Birdie frowned. “He shoved his sorrow down to the bottom of his heart and pretended it didn’t exist. First time I saw him after he came back, he looked like the light of his soul had sputtered out. Everybody knew he was hurtin,’ but he wouldn’t talk about it or let anybody help.”
“Tom’s strong.”
“And stubborn,” Birdie added. “You know, you might be good for him.”
She smiled. She’d forgotten how much Birdie liked to “fix” things. And people. “How so?”
“Tom needs to get on with his life, and you’re about as full of life as anybody I know.”

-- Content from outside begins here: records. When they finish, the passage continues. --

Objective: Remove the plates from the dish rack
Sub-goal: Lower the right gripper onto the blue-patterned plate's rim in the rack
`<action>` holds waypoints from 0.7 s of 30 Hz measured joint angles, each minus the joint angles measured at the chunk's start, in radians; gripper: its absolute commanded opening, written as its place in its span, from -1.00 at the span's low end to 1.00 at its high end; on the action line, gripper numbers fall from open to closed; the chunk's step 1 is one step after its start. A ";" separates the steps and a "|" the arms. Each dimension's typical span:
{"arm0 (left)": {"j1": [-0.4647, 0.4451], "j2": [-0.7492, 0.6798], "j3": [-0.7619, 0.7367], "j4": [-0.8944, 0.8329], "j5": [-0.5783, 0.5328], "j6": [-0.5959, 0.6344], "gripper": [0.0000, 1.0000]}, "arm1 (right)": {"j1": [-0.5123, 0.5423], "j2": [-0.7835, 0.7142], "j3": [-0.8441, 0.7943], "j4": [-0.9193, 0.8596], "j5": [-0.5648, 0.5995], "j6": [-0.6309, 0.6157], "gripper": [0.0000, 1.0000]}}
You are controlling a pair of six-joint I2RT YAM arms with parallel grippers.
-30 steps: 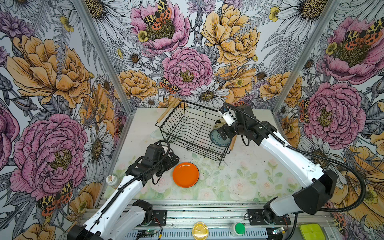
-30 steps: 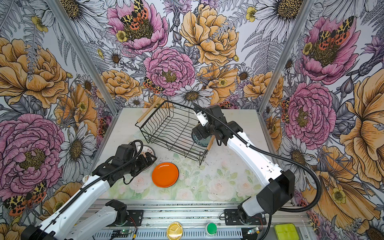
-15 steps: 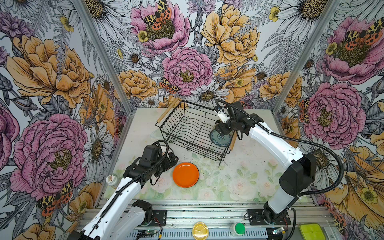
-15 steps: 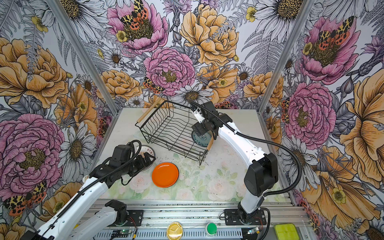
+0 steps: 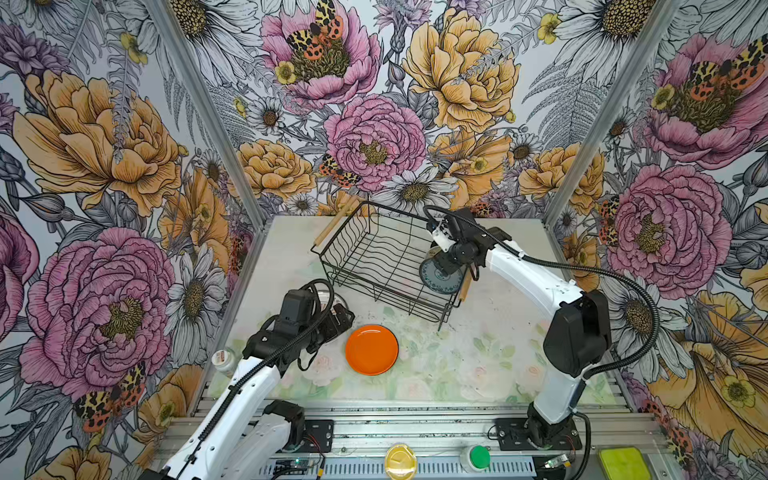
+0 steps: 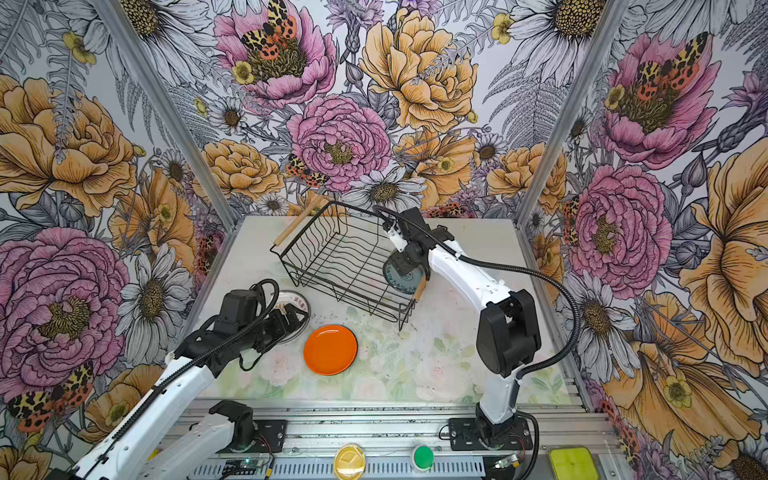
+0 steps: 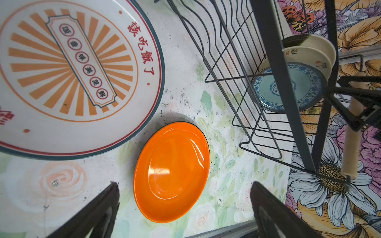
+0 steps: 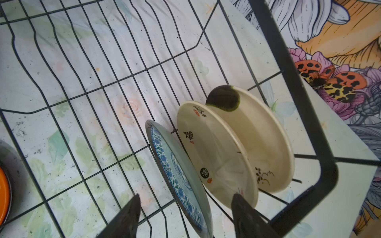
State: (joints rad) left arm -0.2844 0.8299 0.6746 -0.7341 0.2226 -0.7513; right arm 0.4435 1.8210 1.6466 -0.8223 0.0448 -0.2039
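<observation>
The black wire dish rack (image 5: 374, 257) (image 6: 332, 257) stands at the table's back. At its right end three plates stand upright: a blue-patterned one (image 8: 175, 171) (image 5: 441, 277), a cream one with printed characters (image 8: 216, 156), and a cream one with a black patch (image 8: 257, 134). My right gripper (image 8: 185, 212) (image 5: 444, 262) reaches down into the rack, open, its fingers straddling the blue-patterned plate's rim with gaps on both sides. An orange plate (image 5: 371, 350) (image 7: 171, 173) and a white plate with orange rays (image 7: 72, 72) (image 6: 293, 300) lie flat on the table. My left gripper (image 7: 185, 197) (image 5: 341, 322) hovers open and empty over them.
The rack has wooden rod handles at its far-left (image 5: 330, 230) and near-right (image 5: 466, 286) ends. A small white bottle (image 5: 224, 360) stands at the table's left edge. Yellow (image 5: 400, 461) and green (image 5: 480, 457) buttons sit on the front rail. Flowered walls close three sides.
The right arm's elbow has swung inward while its gripper stayed at the plates, and its jaws have narrowed around the blue-patterned plate. The left arm has barely shifted.
</observation>
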 measured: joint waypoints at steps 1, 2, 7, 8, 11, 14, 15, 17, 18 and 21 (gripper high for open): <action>0.002 0.000 0.000 0.000 0.000 0.000 0.98 | 0.000 0.002 0.000 0.000 0.000 0.000 0.34; 0.006 0.000 0.000 0.000 0.002 0.000 0.97 | -0.003 0.004 0.000 0.000 0.001 0.001 0.29; 0.014 0.000 0.000 -0.002 0.008 0.000 0.98 | -0.006 0.020 0.000 -0.001 0.003 0.001 0.20; 0.014 0.000 0.000 -0.002 0.009 0.000 0.97 | -0.006 0.026 0.000 -0.001 0.003 0.001 0.20; 0.016 0.000 0.000 -0.002 0.012 0.000 0.98 | -0.006 0.041 0.000 -0.001 0.003 0.002 0.12; 0.022 0.000 0.000 -0.002 0.015 0.000 0.97 | -0.006 0.058 0.002 0.002 0.002 0.000 0.11; 0.024 0.000 0.000 -0.002 0.018 0.000 0.98 | -0.006 0.061 0.002 0.001 0.002 0.001 0.11; 0.028 -0.002 0.000 -0.003 0.022 0.000 0.97 | -0.006 0.067 0.002 0.000 0.002 0.000 0.09; 0.031 -0.003 0.000 -0.002 0.024 0.000 0.97 | -0.007 0.069 0.002 0.000 0.002 0.000 0.08; 0.034 -0.005 0.000 -0.003 0.027 0.000 0.98 | -0.011 0.073 0.002 0.000 -0.002 0.000 0.06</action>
State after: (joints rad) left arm -0.2508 0.8246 0.6746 -0.7368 0.2497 -0.7513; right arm 0.4320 1.8938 1.6485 -0.8219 0.0429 -0.2039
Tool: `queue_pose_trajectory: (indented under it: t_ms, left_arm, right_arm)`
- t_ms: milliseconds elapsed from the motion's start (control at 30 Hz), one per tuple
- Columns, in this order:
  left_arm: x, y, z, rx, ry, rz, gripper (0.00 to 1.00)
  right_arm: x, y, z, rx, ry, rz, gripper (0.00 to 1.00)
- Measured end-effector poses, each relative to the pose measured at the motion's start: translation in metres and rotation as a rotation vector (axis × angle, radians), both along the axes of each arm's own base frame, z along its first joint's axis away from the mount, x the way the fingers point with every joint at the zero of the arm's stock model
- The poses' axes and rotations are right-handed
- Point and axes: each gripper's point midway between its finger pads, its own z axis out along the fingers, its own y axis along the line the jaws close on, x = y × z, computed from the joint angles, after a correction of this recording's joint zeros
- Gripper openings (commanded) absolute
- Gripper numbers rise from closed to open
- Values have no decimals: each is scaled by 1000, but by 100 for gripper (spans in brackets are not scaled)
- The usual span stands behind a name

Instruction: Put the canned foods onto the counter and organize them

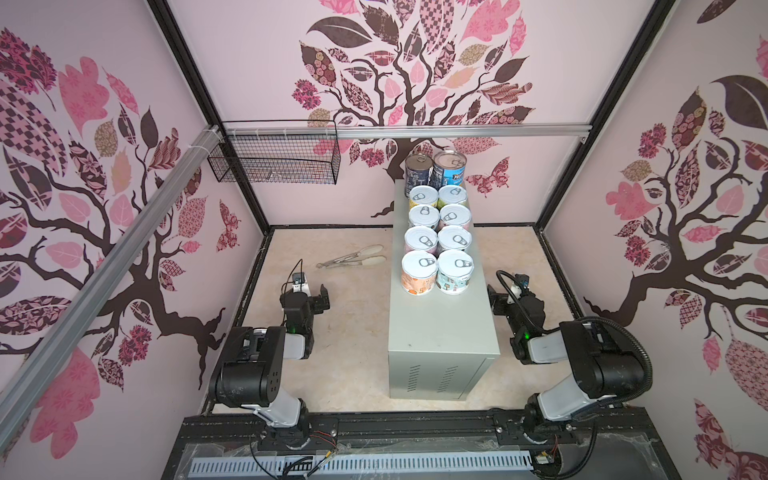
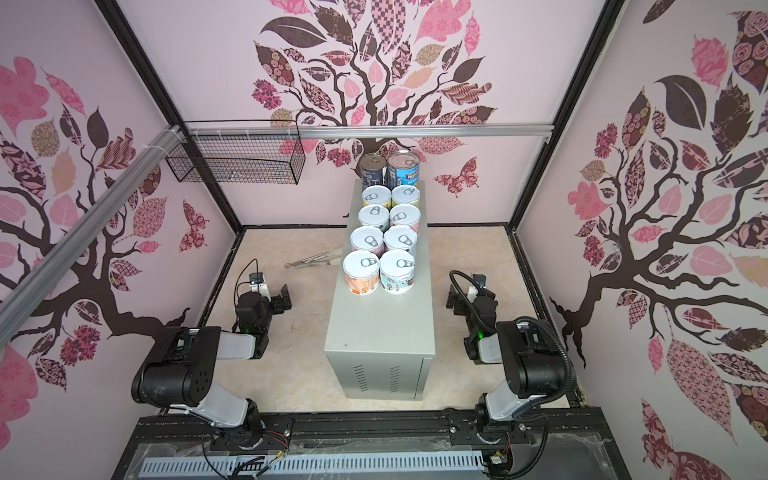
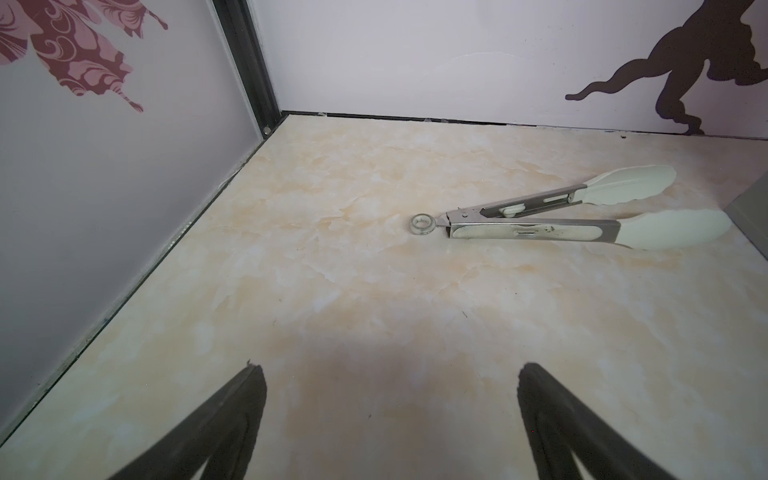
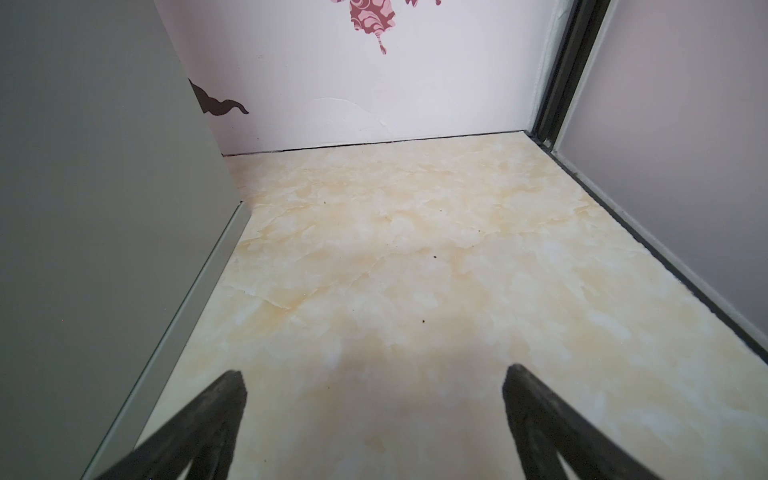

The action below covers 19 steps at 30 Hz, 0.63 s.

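The canned foods stand in two columns on the far half of the counter (image 1: 442,332), a tall pale grey-green box seen in both top views. A dark navy tin (image 1: 417,168) and a blue tin (image 1: 449,168) are at the back. Several short pull-tab tins run forward to an orange-labelled tin (image 1: 419,272) and a pale blue one (image 1: 455,270). My left gripper (image 1: 305,296) (image 3: 392,370) hangs open over the floor left of the counter. My right gripper (image 1: 515,297) (image 4: 374,371) hangs open on the right, beside the counter's side wall (image 4: 104,208). Neither holds anything.
Metal tongs with cream tips (image 1: 353,257) (image 3: 561,212) lie on the beige marbled floor between the left gripper and the counter. A black wire basket (image 1: 274,160) hangs on the rail at the back left. Patterned walls close in the sides and the back.
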Motion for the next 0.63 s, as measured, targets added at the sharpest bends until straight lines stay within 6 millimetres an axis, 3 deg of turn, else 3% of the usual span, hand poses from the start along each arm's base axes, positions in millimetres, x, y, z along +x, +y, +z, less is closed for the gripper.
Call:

“I can’t get involved with anyone right now, Auntie.”
“What? You can’t be friends with a man who needs one so badly?” the older woman asked with exaggerated innocence.
Ryanne could use a few friends herself. She’d been alone long enough to know it wasn’t a natural state for her. But she wasn’t in the market for a man. If the time ever came when she was, she planned to take things slow and easy. No more rushing into things. She knew, all too well, the consequences of falling in love too fast.
“Well?” Birdie prodded.
“‘Friends’ sounds good.” In a way she was glad that Mariclare-with-the-Perfect-Hair hadn’t turned out to be the quintessential sweetheart. If couples who’d known each other all their lives couldn’t stay together, how could lightning-strike courtships like hers be expected to succeed? She felt so much better about her own problems she actually hummed as she washed the dishes.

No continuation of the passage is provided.